それから朝と夜に他愛のないメッセージを送るのが、俺の毎日の日課になった。
エリカもそれに当たり障りのない返事をしてくる。
迷惑なメールも相変わらず届いていたけれど、エリカとやり取りをする度に不快な気持ちは薄れていった。
『明けましておめでとうございます』
「…おめでとう」
『今年もよろしくお願いします』
「あ、ああ」
『じゃ、じゃあそういうことで…』
初めての電話は新年の挨拶で、あいつが妙に畏(かしこ)まるから、俺まで柄にもなく緊張した。

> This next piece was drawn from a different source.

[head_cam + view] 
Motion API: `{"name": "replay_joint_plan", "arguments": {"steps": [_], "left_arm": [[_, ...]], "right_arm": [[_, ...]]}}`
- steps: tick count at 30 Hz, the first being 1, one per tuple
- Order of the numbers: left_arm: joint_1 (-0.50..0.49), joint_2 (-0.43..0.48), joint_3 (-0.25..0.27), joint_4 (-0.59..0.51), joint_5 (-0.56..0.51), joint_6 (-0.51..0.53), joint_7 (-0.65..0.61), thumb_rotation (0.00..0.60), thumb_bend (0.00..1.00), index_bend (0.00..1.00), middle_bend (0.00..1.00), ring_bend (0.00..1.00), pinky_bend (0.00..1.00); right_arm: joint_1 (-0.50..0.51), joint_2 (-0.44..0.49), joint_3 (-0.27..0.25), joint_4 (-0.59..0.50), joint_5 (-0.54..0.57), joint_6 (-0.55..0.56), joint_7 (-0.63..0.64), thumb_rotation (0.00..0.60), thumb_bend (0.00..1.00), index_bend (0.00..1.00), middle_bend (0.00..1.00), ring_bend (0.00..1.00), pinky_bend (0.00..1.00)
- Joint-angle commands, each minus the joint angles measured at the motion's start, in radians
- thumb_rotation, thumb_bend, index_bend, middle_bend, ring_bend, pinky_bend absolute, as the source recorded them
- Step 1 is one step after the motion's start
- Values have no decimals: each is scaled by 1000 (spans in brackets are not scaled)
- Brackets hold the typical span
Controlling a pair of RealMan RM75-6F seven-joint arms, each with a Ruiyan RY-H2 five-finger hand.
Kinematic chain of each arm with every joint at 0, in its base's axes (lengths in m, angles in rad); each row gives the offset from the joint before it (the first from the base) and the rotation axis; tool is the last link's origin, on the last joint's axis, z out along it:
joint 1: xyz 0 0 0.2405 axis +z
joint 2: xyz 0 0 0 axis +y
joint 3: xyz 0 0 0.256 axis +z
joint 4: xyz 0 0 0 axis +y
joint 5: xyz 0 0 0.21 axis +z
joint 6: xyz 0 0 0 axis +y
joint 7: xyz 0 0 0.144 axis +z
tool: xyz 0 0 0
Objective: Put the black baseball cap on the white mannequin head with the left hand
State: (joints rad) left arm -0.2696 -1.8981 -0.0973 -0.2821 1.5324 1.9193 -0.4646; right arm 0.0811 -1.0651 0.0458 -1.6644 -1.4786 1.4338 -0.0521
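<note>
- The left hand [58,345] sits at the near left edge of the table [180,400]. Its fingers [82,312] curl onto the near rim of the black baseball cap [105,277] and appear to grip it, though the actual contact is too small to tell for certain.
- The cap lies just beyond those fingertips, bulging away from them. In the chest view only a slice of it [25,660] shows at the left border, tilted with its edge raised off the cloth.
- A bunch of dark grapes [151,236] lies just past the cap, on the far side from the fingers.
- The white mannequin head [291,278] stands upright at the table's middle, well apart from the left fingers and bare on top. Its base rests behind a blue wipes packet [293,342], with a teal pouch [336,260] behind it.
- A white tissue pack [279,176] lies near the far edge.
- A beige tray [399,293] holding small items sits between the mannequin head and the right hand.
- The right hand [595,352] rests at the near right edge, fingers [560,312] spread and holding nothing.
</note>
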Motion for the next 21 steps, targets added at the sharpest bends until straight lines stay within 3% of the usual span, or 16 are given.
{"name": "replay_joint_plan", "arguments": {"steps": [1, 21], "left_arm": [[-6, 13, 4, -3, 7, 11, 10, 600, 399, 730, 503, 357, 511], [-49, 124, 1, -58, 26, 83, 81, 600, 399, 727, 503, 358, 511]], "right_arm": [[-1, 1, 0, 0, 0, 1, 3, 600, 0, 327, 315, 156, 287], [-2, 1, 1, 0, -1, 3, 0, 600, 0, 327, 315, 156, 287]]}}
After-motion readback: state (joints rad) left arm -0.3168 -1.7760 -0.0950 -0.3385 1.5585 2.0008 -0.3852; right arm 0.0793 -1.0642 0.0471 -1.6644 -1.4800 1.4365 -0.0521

期待してしまった俺は、どうしようもなくエリカに振り回されていると思う。
「そういうことって…どういうことだよ…」
「しょーちゃん!!雪だるま作ろっ!!」
「僕も僕も!!」
「ずりーな!俺も入れろよ!」
項垂れていた俺の周りに甥っ子たちがわらわらと集まってくる。
「おいお前ら、あんまり翔太を困らせるなよ。せっかく実家帰ってきてゆっくりしてんだから」
そんなことは微塵も思っていない兄貴が、生ぬるい視線を俺に向けていた。
「全く、彼女の一人くらい連れて来いよ。父さん達も心配してたぞ」
「……」
女を実家に連れてきたいと初めて思ったのも、エリカが初めてだと思う。
久しぶりに声を聞いたせいで、会いたくて仕方なくなって。
本当は三日まで実家に居るつもりだったのに、一日繰り上げて東京に帰ってきてしまった。